Getting Green With Lean
Situation Analysis
In the summer of 2008, the JDSU legal department’s global trade unit faced a potentially enormous increase in workload. JDSU was considering relocating manufacturing operations from two U.S. plants to Guadalajara, Mexico. Projections showed a workload escalation of 900 percent would result for the global trade unit if manufacturing shifted from both plants, and 500 percent if the operations of just one plant relocated.
Given the economic climate and the company’s ambition to develop best-in-class lean processes, hiring additional employees was not the most desirable solution. The team challenged itself to find innovative approaches to reduce the impact of the looming changes.
Quality Solutions
The team established a lean initiative to design more efficient and productive U.S. import processes without compromising legal compliance and cost-avoidance imperatives.
Brainstorming, process mapping, and flowcharting exercises helped the group pinpoint the most time-consuming activities in the overall process and identify improvements. Ultimately, they identified five separate initiatives to streamline the import management process:
- Creating a paperless customs entry process.
- Expanding the amount of electronic data received from customs brokers to support a paperless format.
- Simplifying internal self-assessment and audit programs as the department chose to reduce audits of low-risk transactions.
- Establishing the use of electronic transmission of trade data from the company’s contract manufacturer in Mexico.
- Consolidating import shipments to reduce paperwork.
Results
The project far exceeded initial expectations, as the trade group had no difficulty in handling a 500-percent increase in transactions (due to the transferred operations for only one plant rather than two). Thanks to process improvement, the work associated with tasks like printing, sorting, matching, collating, filing, and retrieving was eliminated.

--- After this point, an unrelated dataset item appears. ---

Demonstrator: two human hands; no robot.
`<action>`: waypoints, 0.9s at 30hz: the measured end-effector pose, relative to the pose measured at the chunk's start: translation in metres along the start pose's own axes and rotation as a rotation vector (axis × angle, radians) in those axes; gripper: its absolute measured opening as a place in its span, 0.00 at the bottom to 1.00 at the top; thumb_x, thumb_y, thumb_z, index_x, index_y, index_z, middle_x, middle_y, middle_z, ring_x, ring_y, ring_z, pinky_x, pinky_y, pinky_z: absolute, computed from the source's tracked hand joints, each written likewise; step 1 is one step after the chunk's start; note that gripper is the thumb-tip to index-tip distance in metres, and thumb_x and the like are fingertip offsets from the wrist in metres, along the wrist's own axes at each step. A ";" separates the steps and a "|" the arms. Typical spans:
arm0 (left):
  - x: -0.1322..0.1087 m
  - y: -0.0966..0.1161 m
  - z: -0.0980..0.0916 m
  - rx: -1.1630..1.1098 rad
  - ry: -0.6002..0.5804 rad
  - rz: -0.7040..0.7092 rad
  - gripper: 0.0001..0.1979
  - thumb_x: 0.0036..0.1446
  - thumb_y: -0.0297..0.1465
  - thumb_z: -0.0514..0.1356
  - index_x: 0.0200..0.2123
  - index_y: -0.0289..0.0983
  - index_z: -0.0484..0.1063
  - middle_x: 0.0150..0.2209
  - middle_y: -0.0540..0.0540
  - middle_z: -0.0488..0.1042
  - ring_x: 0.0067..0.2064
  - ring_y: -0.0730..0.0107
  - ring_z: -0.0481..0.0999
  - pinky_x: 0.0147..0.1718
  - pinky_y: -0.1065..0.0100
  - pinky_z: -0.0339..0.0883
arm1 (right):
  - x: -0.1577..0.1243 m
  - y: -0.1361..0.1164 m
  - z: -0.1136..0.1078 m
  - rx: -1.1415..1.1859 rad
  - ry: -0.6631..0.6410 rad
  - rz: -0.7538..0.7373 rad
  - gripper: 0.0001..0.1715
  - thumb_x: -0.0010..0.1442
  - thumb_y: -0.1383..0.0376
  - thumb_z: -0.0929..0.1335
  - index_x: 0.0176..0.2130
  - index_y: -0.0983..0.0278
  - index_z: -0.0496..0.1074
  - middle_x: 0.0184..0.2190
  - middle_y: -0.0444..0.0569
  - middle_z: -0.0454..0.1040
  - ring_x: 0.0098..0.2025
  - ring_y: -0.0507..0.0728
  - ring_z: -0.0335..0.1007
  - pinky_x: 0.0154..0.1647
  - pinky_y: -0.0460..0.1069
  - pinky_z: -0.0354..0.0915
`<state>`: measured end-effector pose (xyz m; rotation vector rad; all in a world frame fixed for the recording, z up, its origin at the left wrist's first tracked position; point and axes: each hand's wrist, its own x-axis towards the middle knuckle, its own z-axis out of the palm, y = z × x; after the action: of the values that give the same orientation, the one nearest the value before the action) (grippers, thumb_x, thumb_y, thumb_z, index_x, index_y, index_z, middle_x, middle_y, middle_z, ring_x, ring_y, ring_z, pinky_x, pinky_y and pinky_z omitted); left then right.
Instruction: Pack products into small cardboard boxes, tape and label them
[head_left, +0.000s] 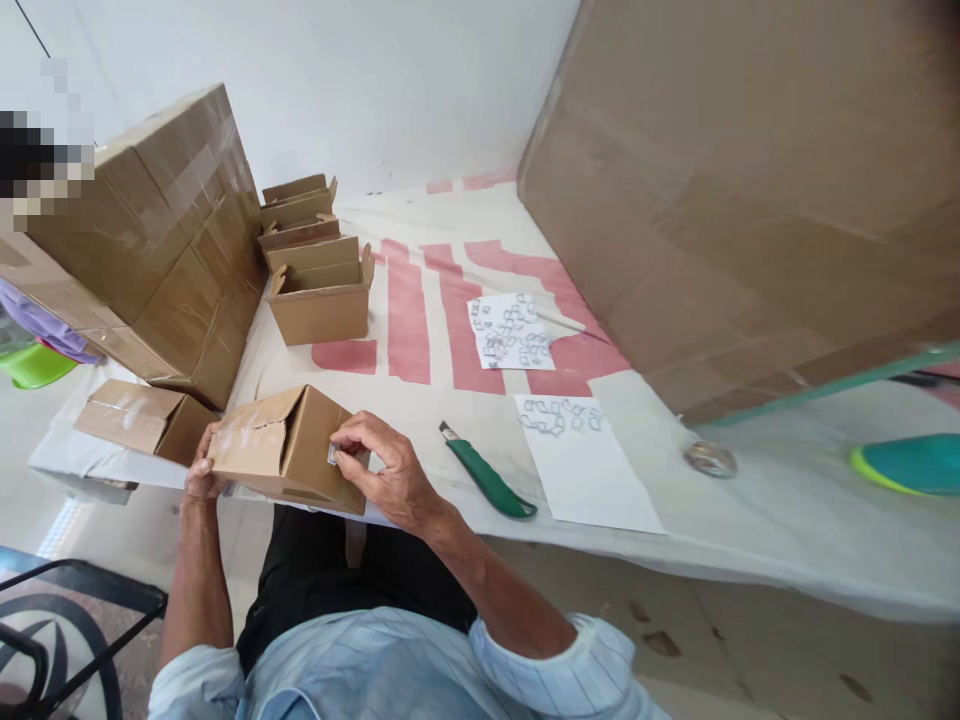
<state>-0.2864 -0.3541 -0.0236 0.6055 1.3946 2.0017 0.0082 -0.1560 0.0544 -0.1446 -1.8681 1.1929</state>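
A small brown cardboard box (279, 443) lies on its side at the table's near edge, in front of me. My left hand (201, 472) grips its left end, fingers curled round the corner. My right hand (382, 467) is closed in a pinch at the box's right end, pressing a small metal clip (333, 453) against the cardboard. Two white paper sheets hold loose metal clips: a near sheet (585, 465) with clips at its top, and a far sheet (510, 331) covered with several clips.
A green utility knife (487, 477) lies right of my hand. Open small boxes (319, 290) stand in a row behind. A taped box (139, 418) and a large carton (150, 240) sit left; a huge carton (750, 190) fills the right. A tape roll (709, 459) lies nearby.
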 end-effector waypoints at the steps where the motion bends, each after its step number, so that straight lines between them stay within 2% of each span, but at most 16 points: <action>1: 0.000 0.000 0.000 -0.001 -0.003 0.001 0.38 0.28 0.47 0.79 0.47 0.42 0.81 0.48 0.40 0.83 0.55 0.35 0.81 0.53 0.42 0.77 | 0.000 0.000 0.000 -0.002 0.001 -0.016 0.09 0.67 0.73 0.68 0.42 0.59 0.73 0.35 0.47 0.75 0.37 0.54 0.72 0.36 0.50 0.69; 8: 0.001 -0.002 -0.003 -0.003 -0.018 -0.008 0.38 0.28 0.47 0.79 0.48 0.43 0.81 0.53 0.40 0.82 0.59 0.39 0.79 0.57 0.45 0.75 | 0.001 0.001 -0.003 0.015 -0.017 -0.019 0.08 0.66 0.73 0.69 0.38 0.59 0.74 0.35 0.47 0.75 0.37 0.55 0.72 0.35 0.51 0.69; 13: 0.001 -0.002 -0.003 -0.018 0.021 -0.024 0.40 0.27 0.46 0.80 0.48 0.42 0.80 0.55 0.40 0.81 0.63 0.36 0.75 0.58 0.47 0.74 | 0.000 0.002 -0.004 0.011 -0.017 -0.023 0.08 0.66 0.73 0.69 0.37 0.59 0.73 0.35 0.47 0.74 0.38 0.55 0.72 0.38 0.51 0.69; 16: 0.001 -0.001 -0.002 -0.011 -0.006 -0.022 0.38 0.27 0.46 0.79 0.46 0.43 0.80 0.53 0.41 0.82 0.61 0.37 0.77 0.54 0.46 0.77 | 0.000 0.002 -0.004 0.021 -0.016 0.004 0.08 0.66 0.72 0.69 0.37 0.59 0.72 0.35 0.46 0.73 0.37 0.55 0.71 0.38 0.51 0.70; 21: 0.001 0.001 -0.002 0.000 -0.020 -0.018 0.38 0.28 0.47 0.79 0.47 0.43 0.80 0.50 0.40 0.83 0.56 0.36 0.81 0.51 0.45 0.78 | 0.000 0.002 -0.005 0.041 -0.022 0.041 0.07 0.66 0.71 0.69 0.43 0.59 0.74 0.35 0.46 0.74 0.36 0.55 0.71 0.36 0.50 0.70; 27: 0.000 0.001 -0.002 -0.011 -0.013 -0.026 0.39 0.28 0.46 0.80 0.48 0.42 0.80 0.51 0.39 0.83 0.57 0.39 0.80 0.55 0.46 0.76 | 0.003 -0.001 -0.009 0.012 -0.040 -0.016 0.08 0.65 0.73 0.69 0.37 0.60 0.73 0.35 0.47 0.74 0.36 0.54 0.72 0.37 0.50 0.70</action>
<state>-0.2877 -0.3552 -0.0236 0.5919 1.3758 1.9806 0.0128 -0.1491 0.0585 -0.0998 -1.8935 1.2041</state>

The new paperless process is also more environmentally friendly. The company typically generates 10,000 customs entries per year, which equates to roughly 70,000 pages of documentation. By eliminating a tremendous amount of paper, JDSU gains environmental benefits such as reduced paper, ink, electricity, and storage costs. Employees benefit from faster retrieval time since photocopying, scanning, and faxing are no longer necessary.
Additionally, through the streamlined process, the trade group reduced the import management function to a one-person job. The second staff member who previously worked with the import management process was able to help bolster other programs inside the department.